BEGIN

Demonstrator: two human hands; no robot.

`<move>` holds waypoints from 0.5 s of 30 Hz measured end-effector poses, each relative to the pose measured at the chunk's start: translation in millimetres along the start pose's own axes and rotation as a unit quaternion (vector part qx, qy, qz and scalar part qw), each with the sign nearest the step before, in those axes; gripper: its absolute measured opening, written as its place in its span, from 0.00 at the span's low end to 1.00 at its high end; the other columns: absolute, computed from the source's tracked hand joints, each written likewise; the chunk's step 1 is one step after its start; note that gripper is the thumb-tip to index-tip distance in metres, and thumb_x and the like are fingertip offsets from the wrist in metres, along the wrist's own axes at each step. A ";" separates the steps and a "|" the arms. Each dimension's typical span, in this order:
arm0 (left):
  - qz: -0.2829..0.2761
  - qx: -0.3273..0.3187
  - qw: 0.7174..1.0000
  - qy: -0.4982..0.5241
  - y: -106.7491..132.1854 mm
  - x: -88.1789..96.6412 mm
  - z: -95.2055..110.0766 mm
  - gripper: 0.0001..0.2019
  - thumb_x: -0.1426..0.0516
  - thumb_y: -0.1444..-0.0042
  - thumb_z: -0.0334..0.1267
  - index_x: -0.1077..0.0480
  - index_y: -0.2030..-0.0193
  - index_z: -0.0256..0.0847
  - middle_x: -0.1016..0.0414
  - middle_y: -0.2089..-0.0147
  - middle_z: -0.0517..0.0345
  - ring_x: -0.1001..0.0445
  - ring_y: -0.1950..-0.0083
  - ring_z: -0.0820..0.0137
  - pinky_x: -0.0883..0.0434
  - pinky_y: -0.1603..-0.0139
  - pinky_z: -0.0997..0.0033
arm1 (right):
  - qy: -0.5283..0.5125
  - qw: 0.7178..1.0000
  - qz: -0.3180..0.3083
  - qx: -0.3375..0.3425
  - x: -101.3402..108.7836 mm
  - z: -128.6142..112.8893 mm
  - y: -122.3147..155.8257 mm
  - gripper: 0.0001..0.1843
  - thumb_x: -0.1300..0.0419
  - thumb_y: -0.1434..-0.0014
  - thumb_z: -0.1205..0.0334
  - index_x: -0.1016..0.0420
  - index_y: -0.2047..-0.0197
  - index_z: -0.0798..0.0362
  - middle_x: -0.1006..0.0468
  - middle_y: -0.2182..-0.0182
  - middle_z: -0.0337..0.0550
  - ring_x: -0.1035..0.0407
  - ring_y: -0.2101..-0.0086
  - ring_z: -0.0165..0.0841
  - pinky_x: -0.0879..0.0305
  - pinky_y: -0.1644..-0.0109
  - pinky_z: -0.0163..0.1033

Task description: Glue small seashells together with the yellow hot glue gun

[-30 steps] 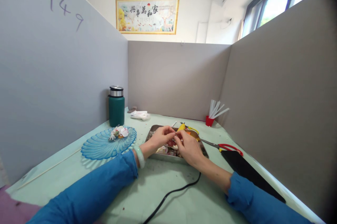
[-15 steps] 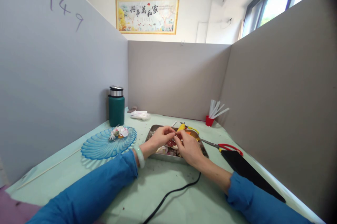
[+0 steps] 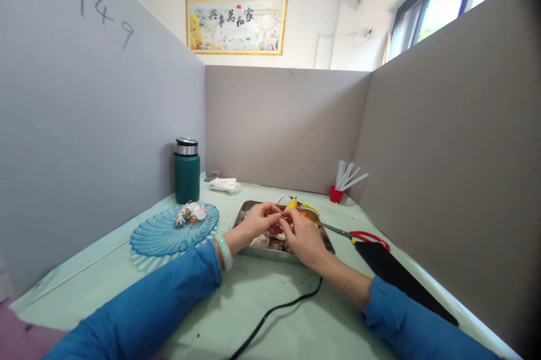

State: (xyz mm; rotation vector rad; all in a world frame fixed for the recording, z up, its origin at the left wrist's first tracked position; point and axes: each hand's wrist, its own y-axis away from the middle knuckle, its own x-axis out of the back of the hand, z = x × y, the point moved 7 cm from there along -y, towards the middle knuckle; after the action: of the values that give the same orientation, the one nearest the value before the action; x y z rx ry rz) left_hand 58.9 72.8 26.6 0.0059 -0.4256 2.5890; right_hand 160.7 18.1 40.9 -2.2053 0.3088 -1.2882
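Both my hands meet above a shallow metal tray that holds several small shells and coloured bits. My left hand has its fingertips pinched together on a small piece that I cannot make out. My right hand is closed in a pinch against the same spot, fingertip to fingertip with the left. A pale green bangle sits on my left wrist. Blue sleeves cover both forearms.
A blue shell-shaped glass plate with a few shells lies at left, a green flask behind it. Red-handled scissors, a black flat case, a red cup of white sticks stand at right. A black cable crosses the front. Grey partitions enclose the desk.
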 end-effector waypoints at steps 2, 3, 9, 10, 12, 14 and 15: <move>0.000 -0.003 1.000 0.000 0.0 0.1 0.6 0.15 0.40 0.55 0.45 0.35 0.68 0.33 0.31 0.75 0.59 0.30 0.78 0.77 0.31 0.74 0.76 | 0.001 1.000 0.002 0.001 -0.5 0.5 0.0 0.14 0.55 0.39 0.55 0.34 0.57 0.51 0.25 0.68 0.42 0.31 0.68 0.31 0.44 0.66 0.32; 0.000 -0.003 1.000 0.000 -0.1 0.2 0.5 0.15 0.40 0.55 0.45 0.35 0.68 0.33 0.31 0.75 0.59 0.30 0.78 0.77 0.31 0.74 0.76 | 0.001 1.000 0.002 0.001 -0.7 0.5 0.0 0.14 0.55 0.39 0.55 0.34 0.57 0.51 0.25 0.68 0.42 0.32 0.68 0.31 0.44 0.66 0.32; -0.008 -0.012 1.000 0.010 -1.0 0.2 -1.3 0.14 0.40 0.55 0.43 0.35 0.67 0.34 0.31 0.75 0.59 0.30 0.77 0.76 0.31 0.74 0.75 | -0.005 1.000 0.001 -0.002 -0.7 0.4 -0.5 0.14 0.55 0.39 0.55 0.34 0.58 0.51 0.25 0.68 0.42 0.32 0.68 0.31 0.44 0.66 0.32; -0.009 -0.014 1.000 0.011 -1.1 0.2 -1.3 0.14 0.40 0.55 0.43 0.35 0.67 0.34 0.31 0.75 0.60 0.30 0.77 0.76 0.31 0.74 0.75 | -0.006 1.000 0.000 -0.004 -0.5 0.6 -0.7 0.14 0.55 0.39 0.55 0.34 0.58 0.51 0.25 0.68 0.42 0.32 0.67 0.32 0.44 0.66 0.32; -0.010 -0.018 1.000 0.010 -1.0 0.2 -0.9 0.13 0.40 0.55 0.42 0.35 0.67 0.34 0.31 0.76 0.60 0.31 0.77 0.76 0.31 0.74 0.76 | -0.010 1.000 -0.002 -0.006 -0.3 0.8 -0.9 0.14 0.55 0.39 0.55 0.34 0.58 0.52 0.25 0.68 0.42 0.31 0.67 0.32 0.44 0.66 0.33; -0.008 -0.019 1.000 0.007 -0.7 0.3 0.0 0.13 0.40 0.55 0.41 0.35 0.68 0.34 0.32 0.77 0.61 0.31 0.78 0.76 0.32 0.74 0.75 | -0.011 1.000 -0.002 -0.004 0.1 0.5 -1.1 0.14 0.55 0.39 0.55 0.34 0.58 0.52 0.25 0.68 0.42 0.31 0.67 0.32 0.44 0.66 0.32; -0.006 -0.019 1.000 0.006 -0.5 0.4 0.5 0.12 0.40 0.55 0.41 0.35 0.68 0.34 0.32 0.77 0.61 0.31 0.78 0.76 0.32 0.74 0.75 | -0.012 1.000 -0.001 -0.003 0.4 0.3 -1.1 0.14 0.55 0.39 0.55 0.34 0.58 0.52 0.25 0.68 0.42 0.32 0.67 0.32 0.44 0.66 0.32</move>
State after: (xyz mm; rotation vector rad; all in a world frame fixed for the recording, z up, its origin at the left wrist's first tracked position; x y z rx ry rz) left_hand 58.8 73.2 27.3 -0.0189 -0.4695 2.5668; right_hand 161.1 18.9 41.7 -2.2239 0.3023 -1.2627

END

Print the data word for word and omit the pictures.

Demonstrator: two human hands; no robot.

`<move>` holds waypoints from 0.5 s of 30 Hz measured end-effector poses, each relative to the pose measured at the chunk's start: translation in millimetres along the start pose's own axes and rotation as a unit quaternion (vector part qx, qy, qz and scalar part qw), each with the sign nearest the step before, in those axes; gripper: its absolute measured opening, written as its place in its span, from 0.00 at the span's low end to 1.00 at its high end; the other columns: absolute, computed from the source's tracked hand joints, each written likewise; the chunk's step 1 is one step after its start; note that gripper is the thumb-tip to index-tip distance in metres, and thumb_x and the like are fingertip offsets from the wrist in metres, along the wrist's own axes at each step. A ";" separates the steps and a "|" the arms. Each dimension's typical span, in this order:
arm0 (left):
  - qz: -0.2829..0.2761
  - qx: -0.3273..0.3187
  - qw: 0.7174..1.0000
  - qy: -0.4982..0.5241
  - y: -106.7491..132.1854 mm
  - x: -88.1789..96.6412 mm
  - z: -95.2055..110.0766 mm
  - gripper: 0.0001..0.2019
  - thumb_x: -0.1426..0.0516
  - thumb_y: -0.1444..-0.0042
  - thumb_z: -0.0334..0.1267
  - index_x: -0.1077..0.0480
  - index_y: -0.2030..-0.0193
  - index_z: -0.0256..0.0847
  - middle_x: -0.1016..0.0414
  - middle_y: -0.2089..-0.0147
  - middle_z: -0.0517..0.0345
  - ring_x: -0.1001..0.0445
  - ring_y: -0.1950..-0.0083
  - ring_z: -0.0820..0.0137
  - pinky_x: -0.0883..0.0434
  - pinky_y: -0.1603..-0.0139
  - pinky_z: -0.0997..0.0033
arm1 (right):
  - qy: -0.5283..0.5125
  - qw: 0.7178..1.0000
  - qz: -0.3180..0.3083
  - qx: -0.3375..0.3425
  - x: -101.3402..108.7836 mm
  - z: -128.6142..112.8893 mm
  - y: -122.3147..155.8257 mm
  - gripper: 0.0001..0.1843
  - thumb_x: -0.1300..0.0419
  - thumb_y: -0.1434..-0.0014
  - thumb_z: -0.1205..0.0334
  - index_x: -0.1016..0.0420
  - index_y: -0.2047..-0.0197
  - index_z: -0.0798..0.0362
  - middle_x: -0.1006..0.0468
  - middle_y: -0.2182..-0.0182
  - middle_z: -0.0337..0.0550
  - ring_x: -0.1035..0.0407
  - ring_y: -0.2101..-0.0086
  - ring_z: -0.0165..0.0841
  - pinky_x: -0.0879..0.0305
  - pinky_y: -0.1644..-0.0109
  - pinky_z: -0.0163..0.1033

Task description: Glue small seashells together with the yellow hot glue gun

[-30 steps] 
[-15 steps] 
[+0 steps] 

State: (xyz mm; rotation vector rad; all in a world frame fixed for the recording, z up, its origin at the left wrist's first tracked position; point and axes: each hand's wrist, its own y-axis away from the middle knuckle, its own x-axis out of the back of the hand, z = x × y, the point moved 7 cm from there along -y, towards the middle knuckle; after the action: of the values that give the same orientation, the one nearest the value before the action; x y z rx ry rz) left_hand 58.9 72.8 26.6 0.0059 -0.4256 2.5890; right_hand 160.7 18.1 40.9 -2.2053 0.3088 -1.2882
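Both my hands meet above a shallow metal tray that holds several small shells and coloured bits. My left hand has its fingertips pinched together on a small piece that I cannot make out. My right hand is closed in a pinch against the same spot, fingertip to fingertip with the left. A pale green bangle sits on my left wrist. Blue sleeves cover both forearms.
A blue shell-shaped glass plate with a few shells lies at left, a green flask behind it. Red-handled scissors, a black flat case, a red cup of white sticks stand at right. A black cable crosses the front. Grey partitions enclose the desk.
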 end-effector waypoints at steps 2, 3, 9, 10, 12, 14 and 15: <move>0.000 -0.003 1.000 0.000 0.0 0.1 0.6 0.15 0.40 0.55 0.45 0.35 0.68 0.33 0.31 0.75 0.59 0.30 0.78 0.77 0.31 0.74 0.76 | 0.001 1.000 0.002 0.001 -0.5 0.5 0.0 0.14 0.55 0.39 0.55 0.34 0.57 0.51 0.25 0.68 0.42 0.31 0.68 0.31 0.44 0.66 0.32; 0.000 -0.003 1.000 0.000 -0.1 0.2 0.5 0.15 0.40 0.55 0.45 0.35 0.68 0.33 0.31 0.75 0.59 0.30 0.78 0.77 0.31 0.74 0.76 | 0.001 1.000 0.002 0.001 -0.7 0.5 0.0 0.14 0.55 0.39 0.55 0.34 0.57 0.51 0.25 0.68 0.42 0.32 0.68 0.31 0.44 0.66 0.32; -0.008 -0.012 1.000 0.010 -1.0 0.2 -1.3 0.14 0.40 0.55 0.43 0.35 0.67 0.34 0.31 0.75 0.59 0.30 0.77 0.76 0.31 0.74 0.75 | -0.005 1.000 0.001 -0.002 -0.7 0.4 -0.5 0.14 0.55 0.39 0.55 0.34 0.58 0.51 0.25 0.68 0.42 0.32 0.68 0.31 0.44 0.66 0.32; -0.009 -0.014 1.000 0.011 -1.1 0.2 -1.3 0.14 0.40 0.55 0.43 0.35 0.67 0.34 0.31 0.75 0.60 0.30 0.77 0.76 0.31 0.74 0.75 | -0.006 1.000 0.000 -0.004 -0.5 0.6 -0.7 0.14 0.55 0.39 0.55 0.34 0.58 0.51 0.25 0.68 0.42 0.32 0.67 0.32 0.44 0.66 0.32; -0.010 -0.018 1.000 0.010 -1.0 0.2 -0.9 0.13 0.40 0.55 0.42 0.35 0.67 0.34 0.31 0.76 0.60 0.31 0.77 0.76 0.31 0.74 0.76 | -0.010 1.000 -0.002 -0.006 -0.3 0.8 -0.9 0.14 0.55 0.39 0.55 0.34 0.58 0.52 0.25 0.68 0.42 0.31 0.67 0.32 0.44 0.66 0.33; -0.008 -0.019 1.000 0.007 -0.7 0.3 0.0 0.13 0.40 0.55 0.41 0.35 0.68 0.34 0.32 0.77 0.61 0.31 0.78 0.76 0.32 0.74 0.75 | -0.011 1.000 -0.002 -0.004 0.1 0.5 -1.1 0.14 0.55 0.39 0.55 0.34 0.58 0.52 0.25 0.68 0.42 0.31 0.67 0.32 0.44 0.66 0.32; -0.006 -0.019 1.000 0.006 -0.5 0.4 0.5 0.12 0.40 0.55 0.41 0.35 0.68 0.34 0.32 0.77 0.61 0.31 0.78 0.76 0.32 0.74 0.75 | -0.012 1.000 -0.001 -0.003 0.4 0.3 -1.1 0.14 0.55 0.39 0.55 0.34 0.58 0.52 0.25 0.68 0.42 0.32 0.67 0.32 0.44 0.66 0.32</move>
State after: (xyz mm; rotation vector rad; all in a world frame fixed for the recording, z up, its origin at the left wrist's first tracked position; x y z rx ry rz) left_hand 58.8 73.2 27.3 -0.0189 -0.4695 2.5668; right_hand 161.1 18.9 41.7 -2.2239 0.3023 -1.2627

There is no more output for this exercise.